- _EXERCISE BRIEF_:
The listing below should be copied in full, word for word.

- _DATASET SECTION_:
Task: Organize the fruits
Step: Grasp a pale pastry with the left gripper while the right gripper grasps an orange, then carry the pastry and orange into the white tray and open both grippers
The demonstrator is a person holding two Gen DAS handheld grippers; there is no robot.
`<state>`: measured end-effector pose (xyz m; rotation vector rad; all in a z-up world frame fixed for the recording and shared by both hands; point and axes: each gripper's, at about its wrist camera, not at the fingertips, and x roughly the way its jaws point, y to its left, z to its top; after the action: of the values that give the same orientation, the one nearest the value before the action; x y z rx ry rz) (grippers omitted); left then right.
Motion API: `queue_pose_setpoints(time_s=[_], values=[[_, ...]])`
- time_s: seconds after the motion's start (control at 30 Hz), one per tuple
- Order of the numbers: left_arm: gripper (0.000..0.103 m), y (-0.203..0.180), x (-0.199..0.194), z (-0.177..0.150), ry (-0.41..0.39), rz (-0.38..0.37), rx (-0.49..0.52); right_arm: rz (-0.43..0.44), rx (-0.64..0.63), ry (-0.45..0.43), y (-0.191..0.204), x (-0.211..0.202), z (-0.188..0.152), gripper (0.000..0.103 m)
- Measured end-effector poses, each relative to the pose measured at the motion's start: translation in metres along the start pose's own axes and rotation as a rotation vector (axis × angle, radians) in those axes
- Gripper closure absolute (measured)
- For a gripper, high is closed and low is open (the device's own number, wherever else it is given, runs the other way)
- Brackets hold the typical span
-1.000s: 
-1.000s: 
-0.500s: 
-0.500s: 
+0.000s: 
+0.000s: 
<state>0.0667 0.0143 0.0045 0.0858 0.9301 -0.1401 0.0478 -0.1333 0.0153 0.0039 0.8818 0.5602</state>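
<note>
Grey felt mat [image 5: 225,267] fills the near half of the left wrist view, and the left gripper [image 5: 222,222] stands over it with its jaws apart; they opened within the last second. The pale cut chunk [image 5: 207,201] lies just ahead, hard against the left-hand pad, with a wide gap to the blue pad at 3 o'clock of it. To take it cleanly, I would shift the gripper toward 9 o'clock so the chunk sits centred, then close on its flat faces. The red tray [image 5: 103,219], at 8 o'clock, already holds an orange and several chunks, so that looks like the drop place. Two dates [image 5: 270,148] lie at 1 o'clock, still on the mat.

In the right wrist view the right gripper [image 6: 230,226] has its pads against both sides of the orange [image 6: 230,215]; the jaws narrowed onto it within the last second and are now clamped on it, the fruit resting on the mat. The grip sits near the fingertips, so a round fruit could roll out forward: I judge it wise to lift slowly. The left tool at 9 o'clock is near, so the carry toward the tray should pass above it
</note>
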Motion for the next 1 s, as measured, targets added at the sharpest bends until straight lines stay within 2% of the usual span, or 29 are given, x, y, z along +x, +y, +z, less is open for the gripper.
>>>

- _RESPONSE AREA_:
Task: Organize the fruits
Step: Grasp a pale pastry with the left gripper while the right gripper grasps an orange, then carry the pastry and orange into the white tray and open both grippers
The demonstrator is a person holding two Gen DAS handheld grippers; there is no robot.
`<state>`: measured end-effector pose (xyz m; rotation vector rad; all in a z-up world frame fixed for the recording and shared by both hands; point and axes: each gripper's, at about its wrist camera, not at the fingertips, and x roughly the way its jaws point, y to its left, z to its top; after the action: of the values that give the same orientation, the one nearest the value before the action; x y z rx ry rz) (grippers omitted); left then right.
Motion API: `queue_pose_setpoints(time_s=[_], values=[[_, ...]])`
- time_s: seconds after the motion's start (control at 30 Hz), one per tuple
- Order of the numbers: left_arm: gripper (0.000..0.103 m), y (-0.203..0.180), x (-0.199..0.194), z (-0.177..0.150), ry (-0.41..0.39), rz (-0.38..0.37), rx (-0.49..0.52); right_arm: rz (-0.43..0.44), rx (-0.64..0.63), ry (-0.45..0.43), y (-0.191..0.204), x (-0.211..0.202), z (-0.188..0.152), gripper (0.000..0.103 m)
- Measured end-effector poses, each relative to the pose measured at the motion's start: translation in metres along the start pose's own axes and rotation as a rotation vector (axis × angle, radians) in those axes
- Gripper closure absolute (measured)
- For a gripper, high is closed and low is open (the device's own number, wherever else it is given, runs the other way)
- Brackets hold the typical span
-1.000s: 
-1.000s: 
-0.500s: 
-0.500s: 
+0.000s: 
+0.000s: 
<state>0.0667 0.0143 0.0045 0.0858 0.9301 -0.1401 0.0478 -0.1333 0.0153 0.0039 0.8818 0.5602</state>
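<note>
Grey felt mat [image 5: 225,267] fills the near half of the left wrist view, and the left gripper [image 5: 222,222] stands over it with its jaws apart; they opened within the last second. The pale cut chunk [image 5: 207,201] lies just ahead, hard against the left-hand pad, with a wide gap to the blue pad at 3 o'clock of it. To take it cleanly, I would shift the gripper toward 9 o'clock so the chunk sits centred, then close on its flat faces. The red tray [image 5: 103,219], at 8 o'clock, already holds an orange and several chunks, so that looks like the drop place. Two dates [image 5: 270,148] lie at 1 o'clock, still on the mat.

In the right wrist view the right gripper [image 6: 230,226] has its pads against both sides of the orange [image 6: 230,215]; the jaws narrowed onto it within the last second and are now clamped on it, the fruit resting on the mat. The grip sits near the fingertips, so a round fruit could roll out forward: I judge it wise to lift slowly. The left tool at 9 o'clock is near, so the carry toward the tray should pass above it
</note>
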Motion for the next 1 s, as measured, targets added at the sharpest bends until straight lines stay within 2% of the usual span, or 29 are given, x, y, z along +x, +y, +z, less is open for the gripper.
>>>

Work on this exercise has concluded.